Par Woovins St Phard, Le National, Haïti, publié le 31 janvier 2020 

L’épidémie Coronavirus vient d’être déclarée « d’urgence de santé publique de portée internationale » par l’Organisation mondiale de la santé. Ce virus apparu en Chine est en train de se propager à travers d’autres pays. En Haïti, il n’y a pas de personnes infectées jusqu’à présent. Mais, le pays est loin de pouvoir faire face à la menace. 

Alors que le ministère de la Santé publique et de la Population (MSPP) annonce des dispositions pour protéger le territoire haïtien contre l’épidémie Coronavirus, ce dernier continue de se répandre hors de son pays d’origine, la Chine. Les continents européen et américain sont déjà touchés par cette épidémie. Les menaces deviennent plus évidentes pour la République d’Haïti qui, sur le plan structurel et technique, n’est pas prête à affronter ce virus. Pas de cas d’individus infectés dans la région caribéenne, notamment en Haïti, jusqu’à présent. Toutefois, le MSPP met en garde contre cette épidémie qualifiée « d’urgence de santé publique de portée internationale » par l’Organisation mondiale de la santé le jeudi 30 janvier 2020. 

S’il est vrai que le MSPP a mis en place des dispositifs à l’aéroport international Toussaint Louverture pour contrôler les arrivées, l’institution reconnait, toutefois, que les laboratoires en Haïti n’ont pas les moyens techniques, après un test, de révéler le résultat de l’examen. Par contre, le MSPP prend le contrôle de la température des passagers qui viennent d’atterrir dans le pays. Au cas où un ressortissant serait suspecté porteur du virus, l’instance responsable de la santé dans le pays assure que des laboratoires ont la capacité de faire un prélèvement, gérer le prélèvement et l’envoyer au Centre de contrôle et prévention des maladies qui a une coopération avec ledit ministère. 

Outre ces manques, le MSPP n’a pas d’infrastructures sanitaires adéquates pour gérer cette épidémie dans un pays où le secteur privé peine à investir dans le système sanitaire. Le plus grand hôpital du pays, l’Hôpital général, est en construction depuis après le séisme du 12 janvier 2010. Les locaux provisoires de cette institution sont en mauvais état, et n’arrivent pas à garantir des soins nécessaires aux patients qui viennent malgré eux. Si cette épidémie oblige une structure pour la mise en quarantaine des infectés, le MSPP ne dispose pas déjà cette structure. Elle prévoit l’utilisation d’autres espaces. 
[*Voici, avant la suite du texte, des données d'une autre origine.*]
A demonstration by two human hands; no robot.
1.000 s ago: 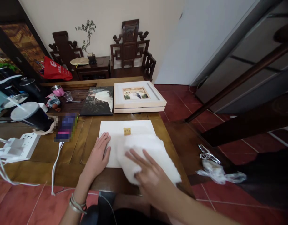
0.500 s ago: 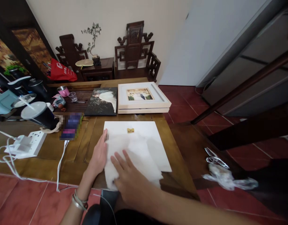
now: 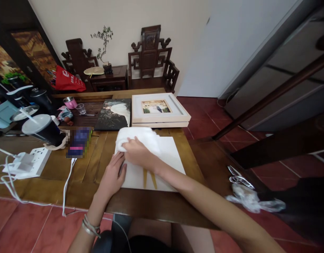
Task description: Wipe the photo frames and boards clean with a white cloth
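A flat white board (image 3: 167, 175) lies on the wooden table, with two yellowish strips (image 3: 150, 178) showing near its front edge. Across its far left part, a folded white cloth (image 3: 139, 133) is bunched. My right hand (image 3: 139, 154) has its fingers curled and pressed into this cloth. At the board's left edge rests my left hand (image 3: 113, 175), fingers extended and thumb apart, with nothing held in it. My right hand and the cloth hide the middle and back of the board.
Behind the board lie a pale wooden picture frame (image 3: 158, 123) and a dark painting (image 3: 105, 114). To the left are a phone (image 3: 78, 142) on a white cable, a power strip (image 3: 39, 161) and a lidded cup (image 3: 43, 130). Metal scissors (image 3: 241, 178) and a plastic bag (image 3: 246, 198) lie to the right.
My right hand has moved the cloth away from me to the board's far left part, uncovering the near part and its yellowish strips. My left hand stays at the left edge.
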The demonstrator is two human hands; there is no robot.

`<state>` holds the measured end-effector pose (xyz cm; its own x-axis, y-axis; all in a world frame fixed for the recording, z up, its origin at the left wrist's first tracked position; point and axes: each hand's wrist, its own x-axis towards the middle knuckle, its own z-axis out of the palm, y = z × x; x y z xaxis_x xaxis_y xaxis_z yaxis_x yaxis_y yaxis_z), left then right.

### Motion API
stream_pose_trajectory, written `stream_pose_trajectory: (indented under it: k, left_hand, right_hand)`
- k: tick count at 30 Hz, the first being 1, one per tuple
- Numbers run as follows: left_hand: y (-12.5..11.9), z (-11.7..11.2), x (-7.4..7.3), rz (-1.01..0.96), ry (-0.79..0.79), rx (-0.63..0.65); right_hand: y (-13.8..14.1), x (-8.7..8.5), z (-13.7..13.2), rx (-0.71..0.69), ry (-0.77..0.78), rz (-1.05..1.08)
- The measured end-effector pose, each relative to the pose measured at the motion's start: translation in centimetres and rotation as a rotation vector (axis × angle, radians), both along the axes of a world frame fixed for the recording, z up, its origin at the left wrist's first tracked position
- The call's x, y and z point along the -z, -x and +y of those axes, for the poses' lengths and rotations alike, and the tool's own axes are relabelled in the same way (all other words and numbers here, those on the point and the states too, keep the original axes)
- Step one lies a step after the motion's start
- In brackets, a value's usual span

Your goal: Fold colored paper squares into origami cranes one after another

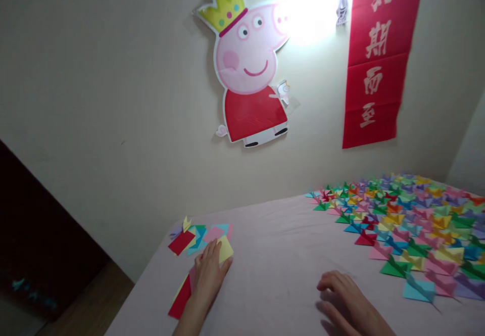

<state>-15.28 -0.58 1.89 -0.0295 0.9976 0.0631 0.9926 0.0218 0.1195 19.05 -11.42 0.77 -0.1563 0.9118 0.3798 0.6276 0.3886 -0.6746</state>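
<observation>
My left hand (210, 268) lies palm down over some coloured paper on the left of the table, fingers stretched and thumb spread. Its fingertips touch a pale yellow paper square (226, 250). Beneath its wrist, a red paper (181, 298) sticks out. Red, blue, pink and yellow sheets lie just beyond, with a red sheet (182, 243) at the left. My right hand (346, 300) hovers over or rests on the cloth; which one is unclear. Its fingers are bent, the thumb stands apart, and nothing shows between them.
Rows of folded paper cranes (411, 250) in many colours cover the table's right side. A pink cloth (280, 245) covers the table, which meets the wall at the back. A cartoon pig cutout (250, 73) and a red banner (379, 73) hang there.
</observation>
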Motion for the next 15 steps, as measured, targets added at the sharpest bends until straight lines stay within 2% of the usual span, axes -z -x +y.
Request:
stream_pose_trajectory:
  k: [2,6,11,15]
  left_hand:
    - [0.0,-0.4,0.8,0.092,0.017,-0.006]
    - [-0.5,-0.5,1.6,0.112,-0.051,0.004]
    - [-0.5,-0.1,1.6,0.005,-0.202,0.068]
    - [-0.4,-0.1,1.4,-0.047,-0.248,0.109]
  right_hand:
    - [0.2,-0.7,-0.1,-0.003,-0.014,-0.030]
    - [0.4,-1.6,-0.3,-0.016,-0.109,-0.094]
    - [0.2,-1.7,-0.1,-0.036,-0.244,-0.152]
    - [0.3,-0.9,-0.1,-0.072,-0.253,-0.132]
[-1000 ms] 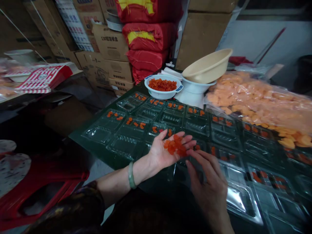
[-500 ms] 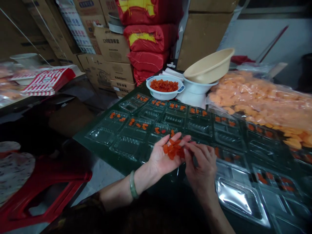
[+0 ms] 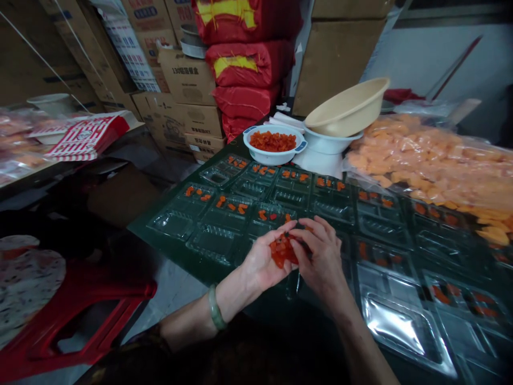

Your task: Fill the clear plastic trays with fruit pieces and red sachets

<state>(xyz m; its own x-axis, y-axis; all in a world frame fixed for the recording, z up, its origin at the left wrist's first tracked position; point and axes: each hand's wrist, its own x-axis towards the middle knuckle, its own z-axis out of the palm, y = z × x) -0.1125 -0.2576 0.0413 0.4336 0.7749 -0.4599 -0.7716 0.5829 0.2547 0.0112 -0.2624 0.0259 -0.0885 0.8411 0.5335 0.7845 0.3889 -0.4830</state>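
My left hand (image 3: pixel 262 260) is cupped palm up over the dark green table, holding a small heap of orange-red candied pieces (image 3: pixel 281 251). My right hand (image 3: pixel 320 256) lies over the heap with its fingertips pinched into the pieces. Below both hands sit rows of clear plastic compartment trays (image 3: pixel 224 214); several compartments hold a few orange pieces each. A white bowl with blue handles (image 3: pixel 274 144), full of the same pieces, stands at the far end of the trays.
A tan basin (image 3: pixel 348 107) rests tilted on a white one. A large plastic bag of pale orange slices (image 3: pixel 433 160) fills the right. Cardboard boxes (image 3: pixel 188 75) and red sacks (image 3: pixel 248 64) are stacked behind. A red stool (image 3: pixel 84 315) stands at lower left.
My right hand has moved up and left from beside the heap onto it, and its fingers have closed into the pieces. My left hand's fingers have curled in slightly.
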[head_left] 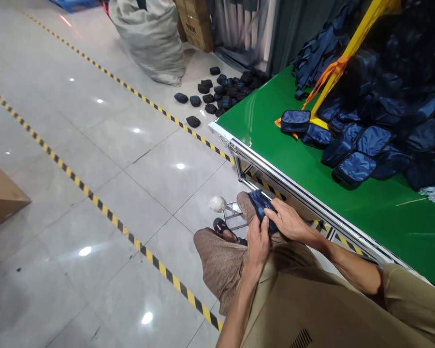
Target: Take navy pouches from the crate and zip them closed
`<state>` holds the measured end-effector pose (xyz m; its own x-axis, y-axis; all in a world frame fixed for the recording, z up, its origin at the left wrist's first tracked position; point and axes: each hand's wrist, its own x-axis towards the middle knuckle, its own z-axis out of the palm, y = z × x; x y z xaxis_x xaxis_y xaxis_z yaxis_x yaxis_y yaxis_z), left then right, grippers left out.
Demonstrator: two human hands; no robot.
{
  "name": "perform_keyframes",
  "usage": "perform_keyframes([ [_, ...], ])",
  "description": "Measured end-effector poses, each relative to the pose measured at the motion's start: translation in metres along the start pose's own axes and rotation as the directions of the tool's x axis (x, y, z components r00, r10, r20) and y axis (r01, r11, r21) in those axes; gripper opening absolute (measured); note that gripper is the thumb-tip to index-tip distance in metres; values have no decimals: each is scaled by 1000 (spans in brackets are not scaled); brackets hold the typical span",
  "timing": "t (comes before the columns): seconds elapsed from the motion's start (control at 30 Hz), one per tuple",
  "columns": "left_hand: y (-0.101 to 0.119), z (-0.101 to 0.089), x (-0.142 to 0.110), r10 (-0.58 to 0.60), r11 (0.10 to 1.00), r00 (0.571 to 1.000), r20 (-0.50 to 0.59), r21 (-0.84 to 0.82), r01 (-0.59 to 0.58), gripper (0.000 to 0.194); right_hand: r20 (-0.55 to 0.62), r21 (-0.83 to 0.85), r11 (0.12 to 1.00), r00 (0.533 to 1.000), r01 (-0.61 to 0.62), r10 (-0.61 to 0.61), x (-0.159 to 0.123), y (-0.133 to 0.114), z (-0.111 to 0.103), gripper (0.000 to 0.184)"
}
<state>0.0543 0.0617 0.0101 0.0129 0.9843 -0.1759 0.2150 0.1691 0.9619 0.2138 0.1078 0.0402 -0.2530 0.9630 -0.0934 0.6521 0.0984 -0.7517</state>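
Note:
A small dark-blue camouflage pouch [258,199] rests on my right thigh, between both hands. My left hand [258,238] grips its near edge, with the thumb pressed against the fabric. From the right, my right hand [289,218] closes over the pouch's other side, thumb and fingers on it. Parts of the pouch are covered by my fingers, so I cannot make out its zip or what they pinch. Similar blue pouches [354,169] lie piled on the green-topped table [261,113] to my right.
Several small dark pouches [193,121] are scattered on the floor beyond the table corner. Behind them stand a large grey sack [148,38] and a cardboard box [194,24]. A yellow post [342,63] rises from the table. Striped tape [123,229] crosses the floor; another carton [3,198] sits left.

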Motion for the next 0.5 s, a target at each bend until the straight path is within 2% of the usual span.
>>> perform_keyframes([
  [0.1, 1, -2, -1, -45, 992, 997, 65, -112, 52, 46, 42, -4, 997, 996, 80, -79, -2, -2, -3, 29],
  [0.23, 3, -1, 4, -113, 991, 993, -24, -77, 111, 51, 94, -2, 985, 981, 170, -169, -4, -7, -5, 31],
  [0.3, 3, 0, 4, -93, 995, 994, -62, -27, 92, 52, 66, 41, 992, 990, 121, -123, 0, -3, -8, 34],
  [0.4, 1, -1, -2, -64, 997, 994, -86, 47, 68, 47, -109, 140, 987, 990, -74, 90, 13, 14, -19, 37],
  [0.5, 1, -3, -9, -24, 999, 1000, -4, 36, 24, 43, -321, 150, 975, 925, -164, 205, 28, 30, -27, 39],
])
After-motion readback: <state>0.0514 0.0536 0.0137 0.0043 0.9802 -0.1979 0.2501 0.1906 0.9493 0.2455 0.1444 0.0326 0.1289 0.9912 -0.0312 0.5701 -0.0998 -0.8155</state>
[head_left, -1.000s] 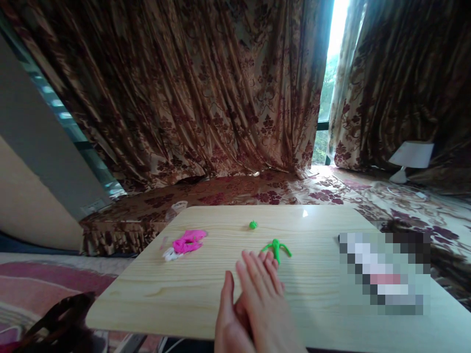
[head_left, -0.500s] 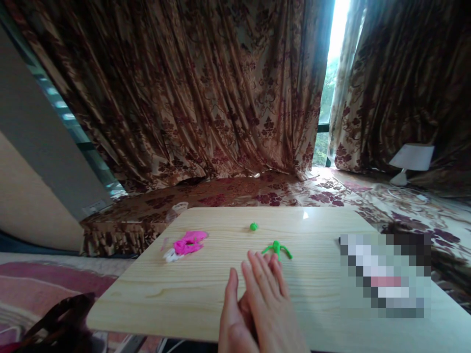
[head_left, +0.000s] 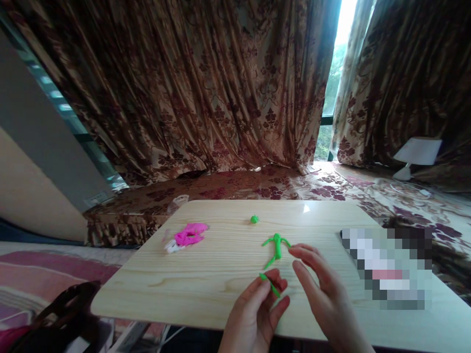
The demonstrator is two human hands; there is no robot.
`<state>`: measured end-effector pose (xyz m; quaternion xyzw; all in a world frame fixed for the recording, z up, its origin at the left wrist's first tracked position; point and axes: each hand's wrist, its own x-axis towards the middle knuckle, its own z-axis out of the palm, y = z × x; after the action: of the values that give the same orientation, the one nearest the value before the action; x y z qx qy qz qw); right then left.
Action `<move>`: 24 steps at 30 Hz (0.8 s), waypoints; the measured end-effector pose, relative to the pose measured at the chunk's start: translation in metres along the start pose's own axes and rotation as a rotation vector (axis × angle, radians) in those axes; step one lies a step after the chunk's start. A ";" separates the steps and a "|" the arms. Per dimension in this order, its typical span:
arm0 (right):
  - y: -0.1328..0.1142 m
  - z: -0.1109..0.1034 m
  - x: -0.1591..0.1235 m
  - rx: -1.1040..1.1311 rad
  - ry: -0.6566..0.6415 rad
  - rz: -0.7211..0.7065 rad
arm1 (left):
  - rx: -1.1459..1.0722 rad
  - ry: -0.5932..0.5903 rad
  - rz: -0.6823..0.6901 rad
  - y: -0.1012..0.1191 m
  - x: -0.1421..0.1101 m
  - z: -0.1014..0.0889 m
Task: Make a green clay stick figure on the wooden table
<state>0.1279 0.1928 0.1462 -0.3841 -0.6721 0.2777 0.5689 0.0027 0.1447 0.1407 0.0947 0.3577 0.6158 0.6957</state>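
Note:
A thin green roll of modelling clay (head_left: 270, 286) lies in my left hand (head_left: 253, 309), pinched between thumb and fingers near the table's front edge. My right hand (head_left: 326, 289) is a little to the right, fingers apart and holding nothing. Just beyond both hands, a green clay figure (head_left: 277, 246) lies flat on the table, with a long body, two thin arms and one leg slanting to the left. My right fingertips are close to its right arm; whether they touch I cannot tell. Farther back sits a small green clay ball (head_left: 254, 219).
A pink clay lump (head_left: 190, 234) with a white piece lies at the left of the wooden table (head_left: 154, 289). A blurred-out flat object (head_left: 382, 269) is at the right. Behind are a clear plastic bag (head_left: 179, 201), patterned curtains (head_left: 221, 98) and a white lamp (head_left: 417, 151).
My palms, pressed together before, have come apart. The green roll now shows in my left hand, while my right hand has moved to the right. The figure's body and leg are uncovered.

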 end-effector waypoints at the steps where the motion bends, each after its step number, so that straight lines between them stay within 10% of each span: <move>1: -0.002 -0.002 -0.006 -0.008 -0.010 -0.024 | 0.052 0.030 0.053 0.000 0.001 0.000; 24: -0.017 0.010 -0.031 0.108 -0.016 -0.077 | 0.347 0.019 0.296 0.003 -0.009 0.004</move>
<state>0.1164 0.1581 0.1412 -0.3245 -0.6751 0.2944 0.5936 0.0031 0.1384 0.1489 0.2586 0.4472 0.6410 0.5677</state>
Même si ce virus parait plus dangereux que le choléra, le MSPP veut mener une campagne de sensibilisation pour atteindre la population haïtienne. « Une sensibilisation va être mise en place en faveur de tous les prestataires de soins, partout où ils se trouvent, pour qu’ils puissent savoir comment se comporter devant une personne qui présente des signes ressemblant à ceux du nouveau coronavirus », indique directeur général du MSPP, qui invite la population à la prudence. 

L’OMS s’inquiète pour les pays les plus faibles 

Face aux menaces qui s’amplifient de jour en jour sur le risque de la propagation du virus, le directeur général de l’OMS exprime ses inquiétudes. « Notre plus grande préoccupation est la possibilité que le virus se propage dans des pays dont les systèmes de santé sont plus faibles », précise Tedros Adhanom Ghebreyesus. Il croit que cette épidémie n’est pas pourtant un moyen de restreindre les voyages, les échanges commerciaux et les mouvements de la population. 

Se référant de la gestion du choléra en Haïti, il est évident que le pays n’est pas prêt à affronter une autre épidémie de risque aussi élevé. Cependant, les mouvements de la population mettent le pays devant un fait auquel il n’a pas encore la réponse pour ce virus qui a déjà fait plus de 170 morts.